Along with the rise in Conservative support, expectations of a Conservative win have grown as well. When asked which party would win the next federal election, 36% picked the Tories while 27% picked the Liberals. This is a 6-point increase for the Conservatives and a 7-point drop for the Liberals. Nine percent (9%) of Canadians think the NDP will win the next election.
Our data suggest that the federal budget (including the advertising which has surrounded it) has contributed to the improvement in standing for the Conservatives. Among voters who focus on jobs, taxes, debt, middle class incomes, and retirement security, the Conservatives have improved their competitiveness across the board.
The 2015 budget was a political milestone that the Conservatives have been looking forward to for several years, and they have used the improving fiscal situation to considerable advantage.
The budget measures, supported by extensive advertising about tax relief and spending on jobs and training programs has created a situation where the Conservative economic approach is very prominent, and for many people, appealing as well.
The results are an unmistakable sign to opposition parties that while many people are open to the idea of a change in government, not everyone feels strongly about that, or agree on what party should replace the Conservatives. To win, they must grow the inclination for change, and/or command the lion’s share of voters who prefer change.
The Conservatives, for their part, can only count on 22% to be rock solid in their defense: to win they need to continue to firm up support among those who are inclined towards them, but not passionately so, and to attract a bit more support among those who are inclined to want change, but don’t feel that strongly about it.

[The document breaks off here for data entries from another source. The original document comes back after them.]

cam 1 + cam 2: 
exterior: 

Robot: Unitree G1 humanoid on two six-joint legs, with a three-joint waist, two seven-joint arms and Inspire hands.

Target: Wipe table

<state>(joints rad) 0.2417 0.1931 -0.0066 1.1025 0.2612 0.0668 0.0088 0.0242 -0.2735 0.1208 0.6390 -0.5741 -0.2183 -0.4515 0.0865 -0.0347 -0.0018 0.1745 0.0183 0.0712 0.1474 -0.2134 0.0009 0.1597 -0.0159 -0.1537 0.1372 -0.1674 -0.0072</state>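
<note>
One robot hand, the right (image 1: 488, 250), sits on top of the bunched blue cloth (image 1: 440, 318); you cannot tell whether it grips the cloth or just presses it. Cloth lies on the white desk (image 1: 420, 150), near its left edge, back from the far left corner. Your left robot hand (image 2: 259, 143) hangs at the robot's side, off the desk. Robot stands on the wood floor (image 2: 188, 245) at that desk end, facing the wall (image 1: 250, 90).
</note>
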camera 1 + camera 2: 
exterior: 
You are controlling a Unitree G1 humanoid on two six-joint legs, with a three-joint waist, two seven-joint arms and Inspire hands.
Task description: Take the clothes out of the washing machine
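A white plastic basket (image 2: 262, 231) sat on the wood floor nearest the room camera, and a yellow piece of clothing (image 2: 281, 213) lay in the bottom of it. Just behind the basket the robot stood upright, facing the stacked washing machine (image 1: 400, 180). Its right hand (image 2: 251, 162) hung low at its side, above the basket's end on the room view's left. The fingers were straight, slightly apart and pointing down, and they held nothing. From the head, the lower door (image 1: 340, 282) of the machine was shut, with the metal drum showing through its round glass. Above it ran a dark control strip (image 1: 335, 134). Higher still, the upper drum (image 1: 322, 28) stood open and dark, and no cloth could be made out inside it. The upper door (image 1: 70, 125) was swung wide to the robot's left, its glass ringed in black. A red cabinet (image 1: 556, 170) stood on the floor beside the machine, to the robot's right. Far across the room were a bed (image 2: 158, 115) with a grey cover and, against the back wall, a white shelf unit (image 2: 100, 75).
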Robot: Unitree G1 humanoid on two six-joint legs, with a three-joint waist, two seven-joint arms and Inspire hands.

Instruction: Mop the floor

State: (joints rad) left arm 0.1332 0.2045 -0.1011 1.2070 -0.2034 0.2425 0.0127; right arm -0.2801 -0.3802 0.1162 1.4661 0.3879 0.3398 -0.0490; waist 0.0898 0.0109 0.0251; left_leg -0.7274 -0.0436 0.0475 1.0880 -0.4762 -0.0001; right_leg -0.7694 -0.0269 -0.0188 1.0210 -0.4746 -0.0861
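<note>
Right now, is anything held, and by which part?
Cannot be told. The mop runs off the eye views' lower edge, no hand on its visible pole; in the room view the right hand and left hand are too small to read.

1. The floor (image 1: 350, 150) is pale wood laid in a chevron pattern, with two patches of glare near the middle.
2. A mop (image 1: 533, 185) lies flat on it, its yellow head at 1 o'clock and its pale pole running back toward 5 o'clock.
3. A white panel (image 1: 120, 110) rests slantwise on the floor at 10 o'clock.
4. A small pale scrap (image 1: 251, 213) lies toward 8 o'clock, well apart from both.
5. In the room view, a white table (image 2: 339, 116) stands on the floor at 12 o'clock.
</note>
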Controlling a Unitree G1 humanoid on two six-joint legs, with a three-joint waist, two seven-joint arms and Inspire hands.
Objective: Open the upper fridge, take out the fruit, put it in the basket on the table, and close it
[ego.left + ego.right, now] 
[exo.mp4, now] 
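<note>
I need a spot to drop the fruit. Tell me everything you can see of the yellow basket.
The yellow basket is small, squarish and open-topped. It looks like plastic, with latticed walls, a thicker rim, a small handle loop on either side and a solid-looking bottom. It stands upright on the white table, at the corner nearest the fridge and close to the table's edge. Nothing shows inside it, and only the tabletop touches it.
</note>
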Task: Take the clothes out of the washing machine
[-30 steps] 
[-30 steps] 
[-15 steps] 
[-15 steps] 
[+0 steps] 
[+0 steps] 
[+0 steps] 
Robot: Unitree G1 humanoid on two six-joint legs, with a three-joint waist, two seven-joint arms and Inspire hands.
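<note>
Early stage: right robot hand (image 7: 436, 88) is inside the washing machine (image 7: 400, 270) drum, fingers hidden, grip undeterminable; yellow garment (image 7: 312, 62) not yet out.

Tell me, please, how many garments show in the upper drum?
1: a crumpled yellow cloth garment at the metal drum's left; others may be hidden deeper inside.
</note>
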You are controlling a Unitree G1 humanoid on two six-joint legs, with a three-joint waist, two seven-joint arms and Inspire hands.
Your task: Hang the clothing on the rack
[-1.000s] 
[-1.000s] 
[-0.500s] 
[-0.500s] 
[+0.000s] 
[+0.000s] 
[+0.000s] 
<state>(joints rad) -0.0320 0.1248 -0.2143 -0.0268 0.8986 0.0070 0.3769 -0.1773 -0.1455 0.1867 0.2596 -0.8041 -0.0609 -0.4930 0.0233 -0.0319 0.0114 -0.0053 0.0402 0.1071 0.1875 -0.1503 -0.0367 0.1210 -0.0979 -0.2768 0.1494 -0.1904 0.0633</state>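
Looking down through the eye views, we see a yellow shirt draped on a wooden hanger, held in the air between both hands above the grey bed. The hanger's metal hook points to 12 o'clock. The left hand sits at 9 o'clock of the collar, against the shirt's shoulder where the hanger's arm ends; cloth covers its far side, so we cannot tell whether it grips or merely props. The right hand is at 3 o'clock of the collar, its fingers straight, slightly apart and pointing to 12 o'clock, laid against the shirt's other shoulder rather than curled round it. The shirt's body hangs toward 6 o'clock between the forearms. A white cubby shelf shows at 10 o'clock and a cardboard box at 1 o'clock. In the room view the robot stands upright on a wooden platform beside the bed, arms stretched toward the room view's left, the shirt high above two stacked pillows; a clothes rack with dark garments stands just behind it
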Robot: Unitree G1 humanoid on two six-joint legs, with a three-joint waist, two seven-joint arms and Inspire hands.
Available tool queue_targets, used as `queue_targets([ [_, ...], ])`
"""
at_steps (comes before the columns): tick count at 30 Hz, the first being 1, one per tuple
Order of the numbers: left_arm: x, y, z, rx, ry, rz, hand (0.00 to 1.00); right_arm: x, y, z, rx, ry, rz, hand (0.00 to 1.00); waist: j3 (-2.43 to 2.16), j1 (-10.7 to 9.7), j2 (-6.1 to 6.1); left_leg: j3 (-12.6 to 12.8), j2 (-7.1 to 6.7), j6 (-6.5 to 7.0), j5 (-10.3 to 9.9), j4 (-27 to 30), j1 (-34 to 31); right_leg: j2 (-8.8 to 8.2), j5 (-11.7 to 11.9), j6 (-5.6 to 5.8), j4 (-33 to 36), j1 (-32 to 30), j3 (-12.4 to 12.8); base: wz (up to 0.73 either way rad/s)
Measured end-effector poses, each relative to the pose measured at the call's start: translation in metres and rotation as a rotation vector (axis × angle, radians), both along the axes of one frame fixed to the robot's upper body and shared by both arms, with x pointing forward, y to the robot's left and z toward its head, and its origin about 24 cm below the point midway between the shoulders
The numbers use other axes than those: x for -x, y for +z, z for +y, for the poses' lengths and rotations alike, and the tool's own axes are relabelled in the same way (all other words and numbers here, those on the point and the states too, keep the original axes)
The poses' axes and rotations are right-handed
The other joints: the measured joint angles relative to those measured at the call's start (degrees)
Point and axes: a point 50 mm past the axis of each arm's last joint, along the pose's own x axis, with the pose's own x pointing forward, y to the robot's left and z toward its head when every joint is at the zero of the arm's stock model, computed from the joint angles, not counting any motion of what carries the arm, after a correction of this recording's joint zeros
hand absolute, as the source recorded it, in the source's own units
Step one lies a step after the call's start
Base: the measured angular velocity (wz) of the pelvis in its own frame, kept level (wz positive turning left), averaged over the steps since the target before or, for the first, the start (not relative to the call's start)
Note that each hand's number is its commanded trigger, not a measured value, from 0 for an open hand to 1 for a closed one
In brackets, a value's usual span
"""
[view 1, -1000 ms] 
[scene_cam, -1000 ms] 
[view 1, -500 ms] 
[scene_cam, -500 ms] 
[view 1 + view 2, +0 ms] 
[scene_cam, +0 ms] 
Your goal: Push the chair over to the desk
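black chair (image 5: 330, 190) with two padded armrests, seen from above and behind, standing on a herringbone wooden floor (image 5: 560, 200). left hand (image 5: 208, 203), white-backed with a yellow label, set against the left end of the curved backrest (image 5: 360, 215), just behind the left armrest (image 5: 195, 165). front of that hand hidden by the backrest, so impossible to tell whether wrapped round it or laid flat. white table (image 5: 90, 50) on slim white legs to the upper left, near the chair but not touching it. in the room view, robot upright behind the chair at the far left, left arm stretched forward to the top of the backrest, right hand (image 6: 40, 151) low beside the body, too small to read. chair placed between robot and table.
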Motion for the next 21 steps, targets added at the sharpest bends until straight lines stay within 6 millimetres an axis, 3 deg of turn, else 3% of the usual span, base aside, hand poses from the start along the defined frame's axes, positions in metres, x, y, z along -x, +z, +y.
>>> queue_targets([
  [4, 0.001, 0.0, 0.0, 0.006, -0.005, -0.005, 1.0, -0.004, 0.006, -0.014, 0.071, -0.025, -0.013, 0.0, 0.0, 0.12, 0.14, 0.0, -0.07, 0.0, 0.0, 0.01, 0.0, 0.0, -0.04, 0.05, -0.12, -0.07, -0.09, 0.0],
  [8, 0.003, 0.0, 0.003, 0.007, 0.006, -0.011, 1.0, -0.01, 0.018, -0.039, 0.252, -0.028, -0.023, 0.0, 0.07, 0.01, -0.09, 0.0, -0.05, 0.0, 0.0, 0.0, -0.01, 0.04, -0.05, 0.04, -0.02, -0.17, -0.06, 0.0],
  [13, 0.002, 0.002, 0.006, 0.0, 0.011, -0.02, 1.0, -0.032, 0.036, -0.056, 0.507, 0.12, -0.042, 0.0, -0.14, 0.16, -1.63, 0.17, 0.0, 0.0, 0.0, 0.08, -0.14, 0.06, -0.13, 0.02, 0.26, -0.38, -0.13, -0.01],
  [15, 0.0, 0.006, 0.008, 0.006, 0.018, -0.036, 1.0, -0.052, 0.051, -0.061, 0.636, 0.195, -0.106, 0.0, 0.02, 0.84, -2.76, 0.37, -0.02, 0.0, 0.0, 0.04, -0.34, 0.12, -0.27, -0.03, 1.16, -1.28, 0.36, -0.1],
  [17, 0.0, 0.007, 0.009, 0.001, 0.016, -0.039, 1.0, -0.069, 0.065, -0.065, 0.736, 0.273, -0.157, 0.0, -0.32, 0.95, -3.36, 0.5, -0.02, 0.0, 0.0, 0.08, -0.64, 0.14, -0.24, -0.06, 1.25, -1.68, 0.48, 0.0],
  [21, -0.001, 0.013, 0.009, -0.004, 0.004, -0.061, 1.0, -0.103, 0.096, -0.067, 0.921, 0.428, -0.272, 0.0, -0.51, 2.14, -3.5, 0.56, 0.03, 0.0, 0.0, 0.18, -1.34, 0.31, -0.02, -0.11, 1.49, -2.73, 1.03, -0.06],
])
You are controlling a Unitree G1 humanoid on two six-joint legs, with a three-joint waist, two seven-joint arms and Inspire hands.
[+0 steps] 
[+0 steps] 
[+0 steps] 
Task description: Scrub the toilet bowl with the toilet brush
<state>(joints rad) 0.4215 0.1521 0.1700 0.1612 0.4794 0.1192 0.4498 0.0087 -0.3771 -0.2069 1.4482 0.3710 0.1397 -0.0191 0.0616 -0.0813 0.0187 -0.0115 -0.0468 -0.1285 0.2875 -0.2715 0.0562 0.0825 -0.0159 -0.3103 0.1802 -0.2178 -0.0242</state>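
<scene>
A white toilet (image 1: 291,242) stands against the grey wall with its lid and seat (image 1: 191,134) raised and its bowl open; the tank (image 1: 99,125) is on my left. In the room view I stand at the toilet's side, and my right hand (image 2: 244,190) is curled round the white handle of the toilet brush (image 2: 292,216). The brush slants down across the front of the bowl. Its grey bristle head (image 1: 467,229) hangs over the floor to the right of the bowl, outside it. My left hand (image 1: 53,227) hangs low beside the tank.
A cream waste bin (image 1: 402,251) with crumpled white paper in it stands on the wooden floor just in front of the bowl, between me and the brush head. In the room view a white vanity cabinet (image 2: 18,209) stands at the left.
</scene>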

Our survey was conducted online with 1,500 Canadians aged 18 and over from April 22 to April 24, 2015. A random sample of panelists was invited to complete the survey from a large representative panel of Canadians, recruited and managed by Research Now, one of the world’s leading provider of online research samples.
The Marketing Research and Intelligence Association policy limits statements about margins of sampling error for most online surveys. The margin of error for a comparable probability-based random sample of the same size is +/- 2.6%, 19 times out of 20. The data were weighted according to census data to ensure that the sample matched Canada’s population according to age, gender, educational attainment, and region. Totals may not add up to 100 due to rounding.